- **What you will do**
Which lines in the data below contain the word "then"? Return each of them.

Stored data entries:
..............................
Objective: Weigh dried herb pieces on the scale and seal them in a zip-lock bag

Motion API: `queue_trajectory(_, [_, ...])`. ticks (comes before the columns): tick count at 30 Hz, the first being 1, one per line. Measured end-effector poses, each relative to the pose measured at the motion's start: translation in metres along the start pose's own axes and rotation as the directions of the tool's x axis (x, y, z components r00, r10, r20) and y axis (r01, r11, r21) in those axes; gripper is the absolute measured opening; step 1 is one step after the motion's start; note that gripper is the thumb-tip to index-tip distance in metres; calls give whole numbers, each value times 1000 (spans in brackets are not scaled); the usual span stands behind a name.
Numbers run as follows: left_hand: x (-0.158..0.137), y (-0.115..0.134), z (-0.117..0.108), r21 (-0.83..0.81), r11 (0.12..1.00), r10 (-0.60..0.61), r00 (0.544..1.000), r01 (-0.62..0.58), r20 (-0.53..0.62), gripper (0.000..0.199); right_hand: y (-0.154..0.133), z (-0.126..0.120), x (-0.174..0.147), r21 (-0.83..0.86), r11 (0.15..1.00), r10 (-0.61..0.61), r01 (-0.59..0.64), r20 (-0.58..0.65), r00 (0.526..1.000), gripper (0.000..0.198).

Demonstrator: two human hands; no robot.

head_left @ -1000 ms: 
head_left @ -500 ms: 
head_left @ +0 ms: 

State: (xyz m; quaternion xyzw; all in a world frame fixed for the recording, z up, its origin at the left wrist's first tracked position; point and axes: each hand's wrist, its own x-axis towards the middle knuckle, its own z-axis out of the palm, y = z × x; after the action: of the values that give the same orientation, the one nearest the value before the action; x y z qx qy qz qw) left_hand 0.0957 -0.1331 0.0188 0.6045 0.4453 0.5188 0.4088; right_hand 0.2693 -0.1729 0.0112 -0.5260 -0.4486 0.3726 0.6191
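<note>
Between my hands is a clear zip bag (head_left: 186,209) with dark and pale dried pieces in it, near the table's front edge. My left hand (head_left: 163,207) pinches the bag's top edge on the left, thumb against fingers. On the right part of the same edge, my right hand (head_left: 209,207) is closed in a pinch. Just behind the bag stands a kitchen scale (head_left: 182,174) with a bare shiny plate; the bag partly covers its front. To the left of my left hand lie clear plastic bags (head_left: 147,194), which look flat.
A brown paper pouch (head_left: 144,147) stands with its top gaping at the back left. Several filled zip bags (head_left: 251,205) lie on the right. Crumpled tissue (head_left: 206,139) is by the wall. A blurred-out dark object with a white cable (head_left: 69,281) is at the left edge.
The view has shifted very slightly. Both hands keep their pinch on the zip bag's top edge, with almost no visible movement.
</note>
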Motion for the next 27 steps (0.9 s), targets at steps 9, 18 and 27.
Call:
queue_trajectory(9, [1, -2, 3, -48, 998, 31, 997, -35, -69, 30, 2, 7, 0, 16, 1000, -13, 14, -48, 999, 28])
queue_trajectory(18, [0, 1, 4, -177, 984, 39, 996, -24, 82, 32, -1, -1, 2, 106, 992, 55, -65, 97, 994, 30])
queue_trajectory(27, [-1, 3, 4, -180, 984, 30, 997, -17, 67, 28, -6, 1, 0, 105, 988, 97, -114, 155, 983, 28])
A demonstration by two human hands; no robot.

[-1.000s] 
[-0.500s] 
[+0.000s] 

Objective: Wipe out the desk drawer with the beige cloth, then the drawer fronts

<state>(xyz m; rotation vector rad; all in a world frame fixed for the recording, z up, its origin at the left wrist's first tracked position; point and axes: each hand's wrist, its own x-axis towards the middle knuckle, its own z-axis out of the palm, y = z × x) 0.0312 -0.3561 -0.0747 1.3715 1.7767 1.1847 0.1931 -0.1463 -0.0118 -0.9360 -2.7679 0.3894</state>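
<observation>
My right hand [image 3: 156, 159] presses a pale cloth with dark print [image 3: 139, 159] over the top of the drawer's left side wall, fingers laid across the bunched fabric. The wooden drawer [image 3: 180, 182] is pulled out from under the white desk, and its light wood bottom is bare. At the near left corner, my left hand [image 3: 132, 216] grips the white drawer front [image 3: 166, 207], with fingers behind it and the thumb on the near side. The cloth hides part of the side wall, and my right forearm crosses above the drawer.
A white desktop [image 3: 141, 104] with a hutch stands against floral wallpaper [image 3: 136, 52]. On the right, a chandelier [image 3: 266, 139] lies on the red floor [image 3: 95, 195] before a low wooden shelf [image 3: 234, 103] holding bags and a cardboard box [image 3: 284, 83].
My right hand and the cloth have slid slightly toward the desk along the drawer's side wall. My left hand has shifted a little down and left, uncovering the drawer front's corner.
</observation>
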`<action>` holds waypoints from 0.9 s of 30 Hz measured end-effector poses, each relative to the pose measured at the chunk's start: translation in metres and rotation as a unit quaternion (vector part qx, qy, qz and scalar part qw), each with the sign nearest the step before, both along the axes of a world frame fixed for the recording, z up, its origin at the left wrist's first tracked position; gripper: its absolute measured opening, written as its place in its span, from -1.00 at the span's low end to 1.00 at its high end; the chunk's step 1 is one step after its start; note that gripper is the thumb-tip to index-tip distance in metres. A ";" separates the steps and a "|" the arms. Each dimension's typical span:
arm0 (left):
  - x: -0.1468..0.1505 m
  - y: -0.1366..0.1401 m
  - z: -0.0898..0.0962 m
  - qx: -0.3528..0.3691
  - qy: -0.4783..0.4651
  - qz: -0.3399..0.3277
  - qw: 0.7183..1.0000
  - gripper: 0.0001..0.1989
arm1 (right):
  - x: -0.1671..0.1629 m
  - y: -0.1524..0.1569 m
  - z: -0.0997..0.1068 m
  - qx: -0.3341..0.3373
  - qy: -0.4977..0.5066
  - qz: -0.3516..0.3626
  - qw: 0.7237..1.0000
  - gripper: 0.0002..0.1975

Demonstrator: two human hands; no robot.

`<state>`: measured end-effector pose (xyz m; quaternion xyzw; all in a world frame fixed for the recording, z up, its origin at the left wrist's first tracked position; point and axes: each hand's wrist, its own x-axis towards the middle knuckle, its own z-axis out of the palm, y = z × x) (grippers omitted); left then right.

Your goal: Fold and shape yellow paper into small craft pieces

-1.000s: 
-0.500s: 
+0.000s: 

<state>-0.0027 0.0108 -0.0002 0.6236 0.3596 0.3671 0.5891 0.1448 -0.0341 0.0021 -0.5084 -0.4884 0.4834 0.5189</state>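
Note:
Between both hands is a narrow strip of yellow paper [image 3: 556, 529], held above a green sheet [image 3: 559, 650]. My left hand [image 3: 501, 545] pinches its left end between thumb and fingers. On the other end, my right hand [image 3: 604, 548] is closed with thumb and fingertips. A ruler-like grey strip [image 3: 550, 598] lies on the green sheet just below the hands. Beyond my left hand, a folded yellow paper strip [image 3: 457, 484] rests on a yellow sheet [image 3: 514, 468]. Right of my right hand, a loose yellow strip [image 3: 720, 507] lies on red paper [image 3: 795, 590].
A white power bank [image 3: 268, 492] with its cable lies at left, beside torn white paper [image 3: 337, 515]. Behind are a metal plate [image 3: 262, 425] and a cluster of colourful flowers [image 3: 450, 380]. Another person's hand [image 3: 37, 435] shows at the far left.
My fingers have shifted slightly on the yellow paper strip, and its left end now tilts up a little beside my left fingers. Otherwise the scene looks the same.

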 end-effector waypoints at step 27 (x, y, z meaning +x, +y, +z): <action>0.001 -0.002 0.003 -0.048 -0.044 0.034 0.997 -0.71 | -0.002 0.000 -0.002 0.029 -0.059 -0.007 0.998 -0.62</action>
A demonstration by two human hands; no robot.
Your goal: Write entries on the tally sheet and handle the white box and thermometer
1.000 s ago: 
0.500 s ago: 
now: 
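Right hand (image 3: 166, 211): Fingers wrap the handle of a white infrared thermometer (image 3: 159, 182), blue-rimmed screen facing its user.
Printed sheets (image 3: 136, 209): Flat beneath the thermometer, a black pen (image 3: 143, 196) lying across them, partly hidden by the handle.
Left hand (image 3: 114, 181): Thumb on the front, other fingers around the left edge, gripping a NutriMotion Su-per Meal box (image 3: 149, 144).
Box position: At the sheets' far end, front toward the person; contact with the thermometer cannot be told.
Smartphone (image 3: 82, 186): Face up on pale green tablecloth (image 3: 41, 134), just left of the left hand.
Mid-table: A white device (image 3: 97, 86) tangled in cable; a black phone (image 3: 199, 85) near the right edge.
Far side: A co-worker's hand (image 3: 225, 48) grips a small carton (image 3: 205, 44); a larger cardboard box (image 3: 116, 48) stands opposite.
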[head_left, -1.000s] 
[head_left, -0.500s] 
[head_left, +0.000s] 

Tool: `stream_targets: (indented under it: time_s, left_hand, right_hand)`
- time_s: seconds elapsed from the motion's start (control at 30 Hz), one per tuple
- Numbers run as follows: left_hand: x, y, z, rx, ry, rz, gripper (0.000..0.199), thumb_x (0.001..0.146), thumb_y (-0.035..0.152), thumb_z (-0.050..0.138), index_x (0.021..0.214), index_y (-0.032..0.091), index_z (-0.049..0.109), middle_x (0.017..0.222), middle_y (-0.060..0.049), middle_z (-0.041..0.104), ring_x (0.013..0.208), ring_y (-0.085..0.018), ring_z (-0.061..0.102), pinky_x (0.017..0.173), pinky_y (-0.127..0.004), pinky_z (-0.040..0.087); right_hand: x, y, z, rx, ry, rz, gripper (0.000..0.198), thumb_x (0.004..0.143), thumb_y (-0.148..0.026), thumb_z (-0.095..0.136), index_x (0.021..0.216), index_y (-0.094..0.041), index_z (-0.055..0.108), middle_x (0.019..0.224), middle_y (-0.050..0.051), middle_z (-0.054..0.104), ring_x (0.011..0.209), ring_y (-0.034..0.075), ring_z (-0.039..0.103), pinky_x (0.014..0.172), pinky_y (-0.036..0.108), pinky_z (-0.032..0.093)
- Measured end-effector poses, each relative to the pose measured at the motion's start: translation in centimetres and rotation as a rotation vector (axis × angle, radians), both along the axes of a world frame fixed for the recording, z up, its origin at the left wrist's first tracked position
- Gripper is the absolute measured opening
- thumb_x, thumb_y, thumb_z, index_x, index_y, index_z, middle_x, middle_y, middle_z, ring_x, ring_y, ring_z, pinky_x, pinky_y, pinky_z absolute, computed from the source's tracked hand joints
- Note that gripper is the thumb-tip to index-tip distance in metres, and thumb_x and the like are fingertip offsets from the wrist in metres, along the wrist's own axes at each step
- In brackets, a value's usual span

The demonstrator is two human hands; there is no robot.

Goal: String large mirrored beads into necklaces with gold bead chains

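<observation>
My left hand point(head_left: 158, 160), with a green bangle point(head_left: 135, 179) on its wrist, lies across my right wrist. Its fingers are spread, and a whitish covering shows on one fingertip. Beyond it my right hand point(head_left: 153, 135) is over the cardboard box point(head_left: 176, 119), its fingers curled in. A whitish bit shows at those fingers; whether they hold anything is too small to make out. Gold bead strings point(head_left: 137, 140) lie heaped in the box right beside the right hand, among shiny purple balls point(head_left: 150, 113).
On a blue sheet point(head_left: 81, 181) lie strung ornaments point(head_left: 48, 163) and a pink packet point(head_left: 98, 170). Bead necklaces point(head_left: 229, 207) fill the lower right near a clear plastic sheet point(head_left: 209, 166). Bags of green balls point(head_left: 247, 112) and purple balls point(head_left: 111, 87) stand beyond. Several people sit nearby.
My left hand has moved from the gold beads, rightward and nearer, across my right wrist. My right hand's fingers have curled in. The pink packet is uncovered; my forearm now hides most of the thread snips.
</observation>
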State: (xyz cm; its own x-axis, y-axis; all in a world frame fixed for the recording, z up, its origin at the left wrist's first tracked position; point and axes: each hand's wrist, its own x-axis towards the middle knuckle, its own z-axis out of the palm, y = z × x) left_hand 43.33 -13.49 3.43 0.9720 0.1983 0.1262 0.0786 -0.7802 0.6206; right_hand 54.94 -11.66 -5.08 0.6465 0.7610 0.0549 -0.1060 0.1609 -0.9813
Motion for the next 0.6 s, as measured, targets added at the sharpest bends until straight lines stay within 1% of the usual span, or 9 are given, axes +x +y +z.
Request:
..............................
- **Output for this task**
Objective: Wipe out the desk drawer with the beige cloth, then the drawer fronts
`<state>`: measured end-effector pose (xyz m; quaternion xyzw; all in a world frame fixed for the recording, z up, its origin at the left wrist's first tracked position; point and axes: each hand's wrist, its own x-axis towards the middle knuckle, its own z-axis out of the palm, y = z × x) (grippers omitted); left then right.

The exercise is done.